Your instructions:
Keep the text of the data exactly as it is and omit each picture from the copy.

Input data:
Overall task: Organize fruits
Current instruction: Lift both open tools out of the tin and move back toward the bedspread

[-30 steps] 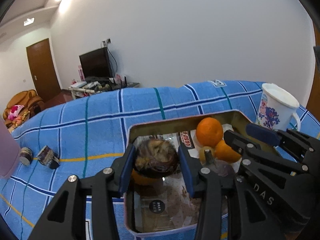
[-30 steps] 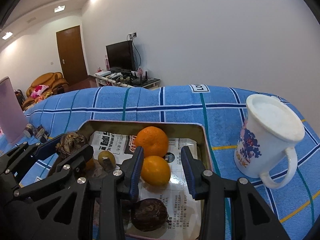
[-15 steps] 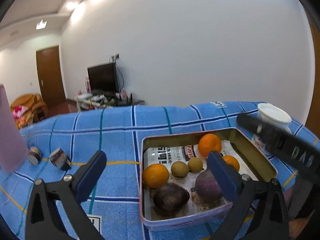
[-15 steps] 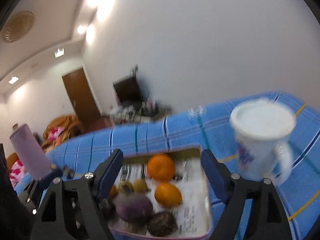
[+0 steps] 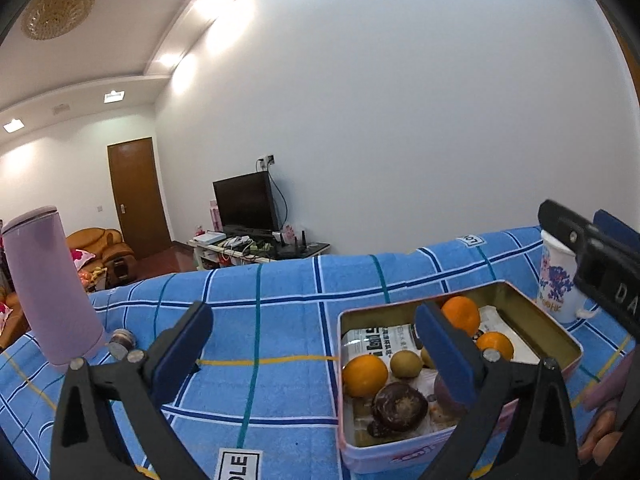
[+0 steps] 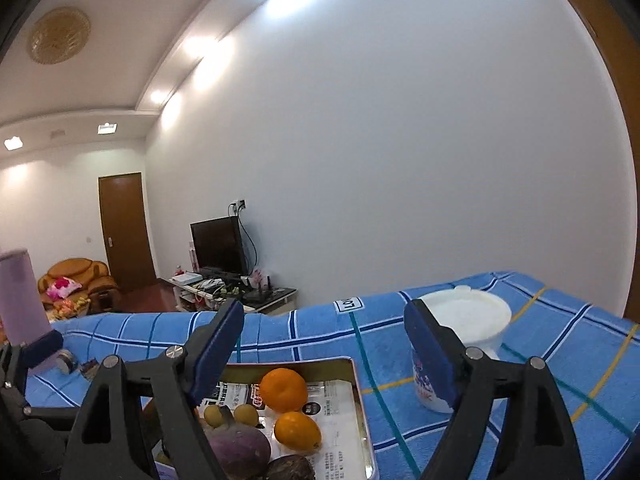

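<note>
Left claw [image 5: 316,344] spread wide and empty, hovering above the blue checked cloth [image 5: 256,320]; right claw [image 6: 324,344] still opening, nothing between its pads; below them the paper-lined tin [image 5: 560,334] on the surface holds the fruit: a dark mangosteen [image 5: 400,406] nearest, oranges [image 5: 365,374] and small yellow-green fruits [image 5: 406,364] behind; white floral mug [image 6: 480,320] just right of the tin; lilac flask [image 5: 48,284] stands far left; television [image 5: 246,202] against the back wall
</note>
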`<action>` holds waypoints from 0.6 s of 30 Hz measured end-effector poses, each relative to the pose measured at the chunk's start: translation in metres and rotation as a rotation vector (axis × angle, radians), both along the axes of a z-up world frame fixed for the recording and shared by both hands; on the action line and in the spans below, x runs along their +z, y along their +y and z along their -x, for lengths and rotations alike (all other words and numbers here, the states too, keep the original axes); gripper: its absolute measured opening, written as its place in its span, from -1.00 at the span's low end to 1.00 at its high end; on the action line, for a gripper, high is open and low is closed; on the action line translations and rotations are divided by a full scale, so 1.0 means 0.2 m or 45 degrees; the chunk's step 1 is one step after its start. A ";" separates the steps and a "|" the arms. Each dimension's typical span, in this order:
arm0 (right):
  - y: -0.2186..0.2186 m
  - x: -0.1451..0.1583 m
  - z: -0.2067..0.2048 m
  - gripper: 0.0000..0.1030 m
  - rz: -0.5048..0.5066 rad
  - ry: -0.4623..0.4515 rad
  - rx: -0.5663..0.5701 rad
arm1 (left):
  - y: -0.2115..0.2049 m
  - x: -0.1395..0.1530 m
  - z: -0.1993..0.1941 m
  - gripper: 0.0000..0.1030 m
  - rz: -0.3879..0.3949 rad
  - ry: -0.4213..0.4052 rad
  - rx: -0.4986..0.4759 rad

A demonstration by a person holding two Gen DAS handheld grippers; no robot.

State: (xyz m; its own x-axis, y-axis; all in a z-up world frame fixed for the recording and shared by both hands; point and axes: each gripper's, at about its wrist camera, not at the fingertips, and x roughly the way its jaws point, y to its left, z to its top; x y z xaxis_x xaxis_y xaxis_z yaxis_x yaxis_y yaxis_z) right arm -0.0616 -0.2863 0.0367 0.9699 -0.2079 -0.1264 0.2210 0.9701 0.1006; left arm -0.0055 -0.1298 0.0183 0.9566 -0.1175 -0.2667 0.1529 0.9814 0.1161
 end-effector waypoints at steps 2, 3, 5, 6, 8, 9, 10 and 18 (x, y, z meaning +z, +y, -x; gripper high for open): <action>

Problem solution:
Overall task: Organize fruits
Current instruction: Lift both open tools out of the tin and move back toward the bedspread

[-30 steps] 
[-30 steps] 
[-15 steps] 
[-15 steps] 
[+0 steps] 
[+0 steps] 

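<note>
Left claw [image 5: 316,344] spread wide and empty, hovering above the blue checked cloth [image 5: 256,320]; right claw [image 6: 324,344] still opening, nothing between its pads; below them the paper-lined tin [image 5: 560,334] on the surface holds the fruit: a dark mangosteen [image 5: 400,406] nearest, oranges [image 5: 365,374] and small yellow-green fruits [image 5: 406,364] behind; white floral mug [image 6: 480,320] just right of the tin; lilac flask [image 5: 48,284] stands far left; television [image 5: 246,202] against the back wall
</note>
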`<action>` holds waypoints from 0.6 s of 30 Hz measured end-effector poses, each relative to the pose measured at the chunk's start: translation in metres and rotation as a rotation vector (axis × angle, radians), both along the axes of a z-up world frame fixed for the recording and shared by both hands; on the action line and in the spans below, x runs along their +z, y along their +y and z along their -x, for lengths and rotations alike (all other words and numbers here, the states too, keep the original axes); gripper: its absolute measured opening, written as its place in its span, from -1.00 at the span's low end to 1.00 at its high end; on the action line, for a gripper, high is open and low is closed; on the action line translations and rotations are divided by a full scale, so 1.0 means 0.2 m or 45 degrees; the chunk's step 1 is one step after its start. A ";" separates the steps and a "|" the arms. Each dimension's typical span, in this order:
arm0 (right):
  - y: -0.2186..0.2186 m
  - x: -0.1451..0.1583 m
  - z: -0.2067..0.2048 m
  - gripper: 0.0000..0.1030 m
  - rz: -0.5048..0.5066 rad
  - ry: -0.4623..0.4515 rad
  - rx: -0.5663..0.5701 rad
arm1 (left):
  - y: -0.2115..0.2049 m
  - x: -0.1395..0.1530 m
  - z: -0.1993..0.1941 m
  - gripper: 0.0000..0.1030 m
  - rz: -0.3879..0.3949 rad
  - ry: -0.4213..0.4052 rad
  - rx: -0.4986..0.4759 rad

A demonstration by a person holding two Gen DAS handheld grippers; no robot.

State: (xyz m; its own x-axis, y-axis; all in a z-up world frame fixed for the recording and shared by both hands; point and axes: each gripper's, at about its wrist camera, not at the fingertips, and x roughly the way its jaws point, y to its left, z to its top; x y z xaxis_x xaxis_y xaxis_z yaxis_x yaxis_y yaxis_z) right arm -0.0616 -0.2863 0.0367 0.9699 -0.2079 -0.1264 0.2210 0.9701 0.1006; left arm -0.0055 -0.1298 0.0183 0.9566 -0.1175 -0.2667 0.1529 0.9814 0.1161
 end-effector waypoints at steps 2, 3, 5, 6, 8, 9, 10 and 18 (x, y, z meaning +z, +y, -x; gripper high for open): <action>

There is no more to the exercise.